Design Unique Air-Stable and Li-Metal Compatible Sulfide Electrolyte via Exploration of Anion Functional Units for All-Solid-State Lithium-Metal Batteries

The marriage of solid-state sulfide electrolytes (SSSEs) with Li-anode and oxide-based cathodes can multiply the energy density of all-solid-state Lithium-metal batteries (ASSLMBs). However, hydrolysis in the air, reduction at the Li/SSSE interface, and growth of Li-dendrites inside SSSEs collectively block the route of sulfide-based ASSLMBs.
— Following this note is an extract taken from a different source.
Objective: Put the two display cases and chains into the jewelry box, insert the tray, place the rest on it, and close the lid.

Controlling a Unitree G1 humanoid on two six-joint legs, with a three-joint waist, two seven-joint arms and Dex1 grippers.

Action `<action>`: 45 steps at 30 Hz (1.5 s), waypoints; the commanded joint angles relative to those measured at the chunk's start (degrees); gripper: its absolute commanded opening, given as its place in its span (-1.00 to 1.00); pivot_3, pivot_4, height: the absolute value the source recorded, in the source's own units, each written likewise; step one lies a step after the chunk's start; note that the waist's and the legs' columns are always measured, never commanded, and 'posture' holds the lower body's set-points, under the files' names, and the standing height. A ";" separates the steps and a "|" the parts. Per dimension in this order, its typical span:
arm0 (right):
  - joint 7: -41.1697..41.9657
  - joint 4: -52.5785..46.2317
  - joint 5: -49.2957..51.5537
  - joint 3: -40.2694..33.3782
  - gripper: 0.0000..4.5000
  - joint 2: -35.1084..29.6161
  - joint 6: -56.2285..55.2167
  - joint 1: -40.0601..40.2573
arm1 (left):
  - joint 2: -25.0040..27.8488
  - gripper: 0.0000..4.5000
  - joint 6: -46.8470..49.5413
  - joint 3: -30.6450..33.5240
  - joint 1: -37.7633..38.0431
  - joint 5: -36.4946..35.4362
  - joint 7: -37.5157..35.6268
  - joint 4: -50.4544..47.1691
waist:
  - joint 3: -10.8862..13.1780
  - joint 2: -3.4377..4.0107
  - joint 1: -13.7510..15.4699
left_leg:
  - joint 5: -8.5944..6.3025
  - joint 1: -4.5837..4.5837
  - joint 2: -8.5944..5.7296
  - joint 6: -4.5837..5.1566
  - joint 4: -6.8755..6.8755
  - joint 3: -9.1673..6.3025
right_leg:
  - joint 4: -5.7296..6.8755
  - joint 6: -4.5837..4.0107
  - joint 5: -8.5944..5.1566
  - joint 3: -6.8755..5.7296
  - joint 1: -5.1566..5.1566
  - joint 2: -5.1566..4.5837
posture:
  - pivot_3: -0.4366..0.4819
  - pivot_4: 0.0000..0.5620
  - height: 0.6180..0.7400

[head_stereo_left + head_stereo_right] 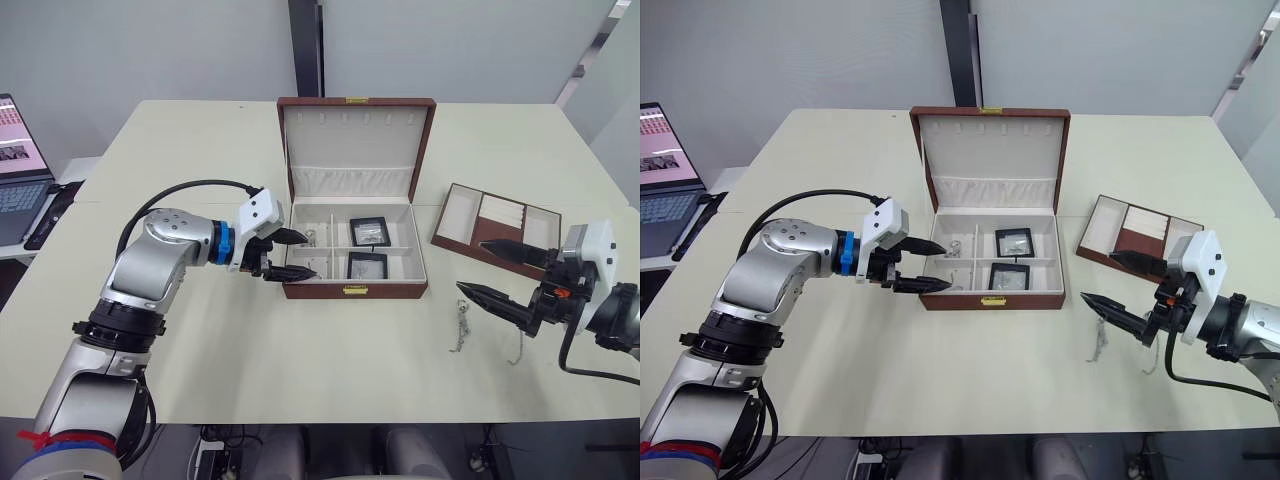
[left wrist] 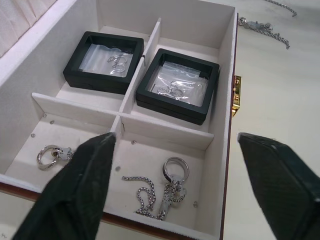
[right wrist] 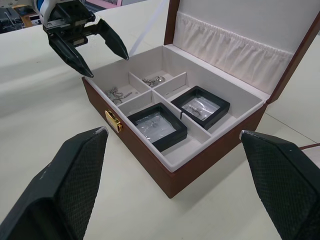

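The brown jewelry box stands open mid-table, its lid upright. Two black display cases lie in its right compartments. A silver chain and a ring-like piece lie in its left compartments. My left gripper is open, with its tips over the box's left wall and nothing between them. Right of the box, two more chains lie on the table. My right gripper hovers open just above them, holding nothing. The tray sits at the right.
A laptop stands on a side table at the far left. The main table's front edge runs close below both arms.
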 commanded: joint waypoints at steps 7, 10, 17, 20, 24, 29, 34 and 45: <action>2.44 1.80 0.14 -3.38 1.00 -1.45 -1.12 1.00 | 0.91 0.99 1.64 5.70 0.49 -3.81 0.61 -0.93 | 0.00 0.00 -0.01 | 0.00 0.00 0.00 0.00 0.00 0.01 | 0.00 0.00 0.00 0.00 0.00 0.00 | -0.05 -0.47 1.00; 4.21 4.77 -1.11 -4.88 1.00 -1.95 -2.05 2.81 | 2.99 0.99 5.10 10.21 2.87 -7.05 0.68 -2.74 | 0.00 0.00 -0.08 | 0.00 0.00 0.01 0.00 0.00 0.01 | 0.01 0.00 0.00 0.00 0.00 0.00 | -0.05 -0.47 1.00; 9.33 20.92 -7.50 -6.40 1.00 -2.17 -8.63 6.17 | 10.25 0.99 9.68 23.60 16.21 -10.42 5.49 -6.36 | 0.00 0.01 -0.07 | 0.00 0.05 0.04 0.01 -0.02 0.01 | 0.02 0.00 0.00 0.02 0.00 -0.05 | -0.05 -0.47 1.00; 10.18 27.02 -10.93 -5.64 1.00 -2.38 -12.15 5.90 | 12.18 0.99 9.89 29.50 22.81 -9.94 8.67 -7.19 | 0.00 0.01 -0.11 | 0.00 0.05 0.02 0.01 -0.02 0.03 | 0.00 0.00 0.00 0.01 0.00 -0.30 | -0.05 -0.47 1.00; 11.38 31.77 -13.16 -4.91 1.00 -2.25 -14.87 4.81 | 13.67 0.99 7.88 32.87 29.24 -8.54 11.10 -7.67 | 0.00 0.04 -0.10 | 0.00 0.09 0.04 0.01 -0.06 0.02 | 0.01 0.00 0.00 0.02 0.00 -0.31 | -0.05 -0.47 1.00; 12.01 38.17 -15.28 -4.61 1.00 -2.19 -17.24 2.90 | 11.34 0.99 8.69 42.71 40.56 -9.65 15.39 -9.05 | 0.00 0.04 -0.27 | -0.01 0.09 0.05 0.01 -0.09 0.07 | -0.01 0.00 0.00 0.05 0.00 -0.34 | -0.05 -0.47 1.00; 12.00 42.66 -17.19 -4.31 1.00 -2.05 -19.60 1.89 | 7.92 0.99 7.68 47.21 47.76 -10.21 18.82 -11.76 | -0.01 0.05 -0.13 | 0.00 0.11 0.04 0.01 -0.10 0.06 | 0.00 0.00 0.00 0.06 0.01 -0.38 | -0.05 -0.47 1.00; 13.18 49.37 -18.90 -2.71 1.00 -2.35 -22.56 -1.32 | 5.84 0.99 6.30 49.60 52.33 -11.22 21.64 -13.61 | -0.02 0.06 -0.12 | -0.01 0.13 0.02 0.01 -0.10 0.10 | -0.01 0.00 0.00 0.06 0.04 -0.41 | -0.05 -0.47 1.00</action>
Herein, a novel Li2.96P0.98S3.92O0.06-Li3N glass-ceramic electrolyte (GCE) is developed, wherein O and N substitution produce POS33- and Li3N unique functional units enable superior sigma(Li+) 1.58 mS cm(-1) at RT. Notably, POS33- units in Li2.96P0.98S3.92O0.06-Li3N excellently prevent the structural degradation against moisture @45-50%. The critical current density of Li2.96P0.98S3.92O0.06-Li3N reaches 1 mA cm(-2)/1 mAh cm(-2) @ RT. Moreover, Li//Li cells realize unprecedented Li-plating/stripping >1000 h at 0.3 mA cm(-2)/0.3 mAh cm(-2) and 0.5 mA cm(-2)/0.5 mAh cm(-2) at RT. ToF-SIMS and depth-X-ray photoelectron spectroscopy (XPS) confirm the formation of Pre-solid-electrolyte interphase (SEI) enriched with thermodynamically stable Li2O and Li3N species at Li/Li2.96P0.98S3.92O0.06-Li3N interface, suppressing the interfacial reactions and growth of Li-dendrites inside Li2.96P0.98S3.92O0.06-Li3N. Furthermore, LiNbO3@NCA/Li2.96P0.98S3.92O0.06-Li3N/Li cells deliver a remarkable initial discharge capacity of 177.3, 177.6, and 177.8 mAh g(-1) with 7.50, 16.50, and 21.50 mg cm(-2) of NCA loading. Thus, the novel Li2.96P0.98S3.92O0.06-Li3N GCE addresses all key challenging issues and has tremendous potential to be used in sulfide-based high-energy ASSLMBs.